Il s’agit de la première étude à avoir mesuré la pénétration de tels composés toxiques dans l’organisme d’adolescents adeptes de e-liquides sans nicotine.

Ce que révèlent ces études et pourquoi cela compte

Maciej Goniewicz, chercheur au Roswell Park Comprehensive Cancer Center à Buffalo, se penche aussi sur l’impact des vapeurs de cigarette électronique. Pour lui, tester la toxicité des arômes sur des cellules aide à repérer les substances problématiques.

Si certains arômes se révèlent particulièrement nocifs, ces résultats peuvent éclairer les décisions des autorités sanitaires : réglementation, voire interdiction de certains additifs. À l’inverse, ces données pourraient pousser les fabricants à revoir leurs formules pour limiter les risques.

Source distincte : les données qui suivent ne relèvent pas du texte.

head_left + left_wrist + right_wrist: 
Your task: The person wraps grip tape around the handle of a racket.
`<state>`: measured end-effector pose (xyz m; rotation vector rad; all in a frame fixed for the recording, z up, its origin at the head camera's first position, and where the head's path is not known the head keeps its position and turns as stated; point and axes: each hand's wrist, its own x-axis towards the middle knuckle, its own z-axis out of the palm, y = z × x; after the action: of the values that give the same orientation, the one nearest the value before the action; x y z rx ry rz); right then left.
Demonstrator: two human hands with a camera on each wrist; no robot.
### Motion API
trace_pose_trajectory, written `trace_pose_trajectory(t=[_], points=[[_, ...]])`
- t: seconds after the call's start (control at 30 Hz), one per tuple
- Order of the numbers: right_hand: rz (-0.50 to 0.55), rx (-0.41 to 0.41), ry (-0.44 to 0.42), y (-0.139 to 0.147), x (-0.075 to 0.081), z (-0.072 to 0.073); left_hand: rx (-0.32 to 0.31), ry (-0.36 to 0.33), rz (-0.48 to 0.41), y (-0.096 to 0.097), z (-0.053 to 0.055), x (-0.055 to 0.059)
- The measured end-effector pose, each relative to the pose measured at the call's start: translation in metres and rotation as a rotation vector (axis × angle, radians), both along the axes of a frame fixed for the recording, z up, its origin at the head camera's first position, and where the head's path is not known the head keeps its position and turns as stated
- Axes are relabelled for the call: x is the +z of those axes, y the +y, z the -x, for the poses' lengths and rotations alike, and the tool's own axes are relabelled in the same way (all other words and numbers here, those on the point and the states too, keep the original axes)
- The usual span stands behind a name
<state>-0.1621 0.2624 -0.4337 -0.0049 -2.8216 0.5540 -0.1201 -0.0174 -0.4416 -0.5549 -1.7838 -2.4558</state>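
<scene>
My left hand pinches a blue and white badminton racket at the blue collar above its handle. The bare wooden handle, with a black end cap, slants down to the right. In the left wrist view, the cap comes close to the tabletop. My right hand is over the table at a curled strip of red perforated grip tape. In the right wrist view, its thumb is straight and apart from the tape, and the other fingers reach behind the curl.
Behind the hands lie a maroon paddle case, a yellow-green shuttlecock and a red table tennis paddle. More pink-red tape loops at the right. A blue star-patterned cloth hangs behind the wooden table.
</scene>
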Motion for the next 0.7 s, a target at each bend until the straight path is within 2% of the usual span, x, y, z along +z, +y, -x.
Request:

Décryptage : le cerveau adolescent face à la nicotine

Étudier les effets sur des cellules en laboratoire permet de contrôler les paramètres : on peut, par exemple, écarter la nicotine et se concentrer uniquement sur l’impact des arômes. Mais dans la réalité, les comportements sont moins compartimentés : un adolescent peut vapoter un liquide nicotiné un jour, un autre sans nicotine le lendemain. Difficile, dans ces conditions, d’isoler les effets de chaque substance.

Cela dit, les expériences menées sur des cellules ne livrent qu’une partie du tableau. Elles mettent en évidence des dangers potentiels, mais ne disent rien des effets à long terme sur la santé humaine. Pour cela, il faudra attendre les résultats d’études suivies sur plusieurs années, voire décennies. Les maladies liées à l’exposition toxique peuvent mettre longtemps à se déclarer.

Un vaste rapport a d’ailleurs passé au crible plus de 800 études scientifiques sur le sujet. Les conclusions invitent à la prudence.

Parmi les constats : des preuves solides associent le vapotage à une augmentation de la toux et de la respiration sifflante chez les adolescents, ainsi qu’à une aggravation de l’asthme. D’autres données font le lien avec une hausse temporaire de la pression artérielle et une rigidification des vaisseaux sanguins. Surtout, les auteurs du rapport insistent sur le potentiel des vapeurs de e-cig à endommager l’ADN et les cellules.

Ce document de référence, rendu public le 23 janvier, émane des National Academies of Sciences, Engineering and Medicine aux États-Unis.

À l’heure où les débats sur la cigarette électronique font rage, une certitude s’impose : le danger ne se cache pas toujours là où on l’attend. Arômes sucrés ou fruités, nicotine ou non, la prudence reste de mise. La science n’a pas dit son dernier mot et les conséquences du vapotage, elles, n’ont pas fini de nous surprendre.